[WHAT YOU WILL DO] Line by line, restate the material word for word, omitting any image.

[DATA EXTRACT]
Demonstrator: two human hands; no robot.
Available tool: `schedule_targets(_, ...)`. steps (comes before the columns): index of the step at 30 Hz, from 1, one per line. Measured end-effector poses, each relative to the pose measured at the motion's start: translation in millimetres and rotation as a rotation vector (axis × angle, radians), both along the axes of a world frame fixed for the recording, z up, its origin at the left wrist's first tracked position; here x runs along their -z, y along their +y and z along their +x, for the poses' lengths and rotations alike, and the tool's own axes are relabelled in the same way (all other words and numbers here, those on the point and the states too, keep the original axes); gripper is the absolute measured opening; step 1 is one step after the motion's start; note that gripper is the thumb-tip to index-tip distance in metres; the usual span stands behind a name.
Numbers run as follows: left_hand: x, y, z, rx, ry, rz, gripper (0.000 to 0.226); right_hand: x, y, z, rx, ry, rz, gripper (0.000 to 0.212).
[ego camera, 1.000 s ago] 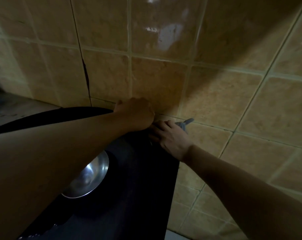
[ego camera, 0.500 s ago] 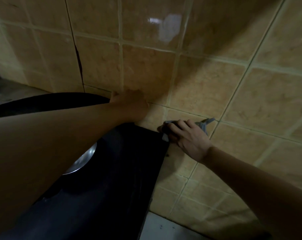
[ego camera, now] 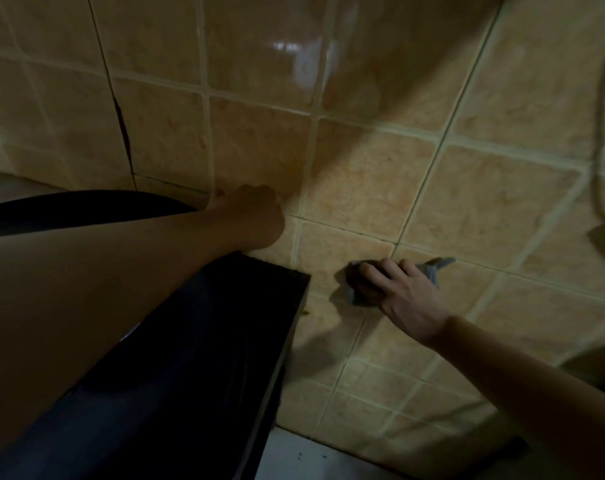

[RESULT OF THE TASK]
Demonstrator: two human hands; no robot.
Available tool: `schedule_targets(_, ...)`. steps (comes before the columns): index of the step at 30 Hz, from 1, one per line. Measured end-effector poses, each relative to the pose measured at the motion's start: translation in millimetres and rotation as a rotation vector (axis × angle, radians), both along the axes of a world frame fixed for the recording, z up, its origin at the left wrist's first tracked position; here x runs along their -z, y along their +y and z along their +x, for the poses' lengths and rotations alike, and the tool's own axes are relabelled in the same way (all other words and numbers here, those on the point and the states too, keep the original axes); gripper is the absolute measured opening; step 1 is one step after the motion's start; note that gripper is the thumb-tip to index-tip distance in metres; the usual span stands behind a name.
Numbers run as follows: left_hand: x, y, z, rx, ry, rz, gripper (0.000 to 0.226); right_hand: x, y, z, rx, ry, rz, gripper (0.000 to 0.212).
[ego camera, 1.000 s ago] 
[ego camera, 0.500 s ago] 
[ego camera, now] 

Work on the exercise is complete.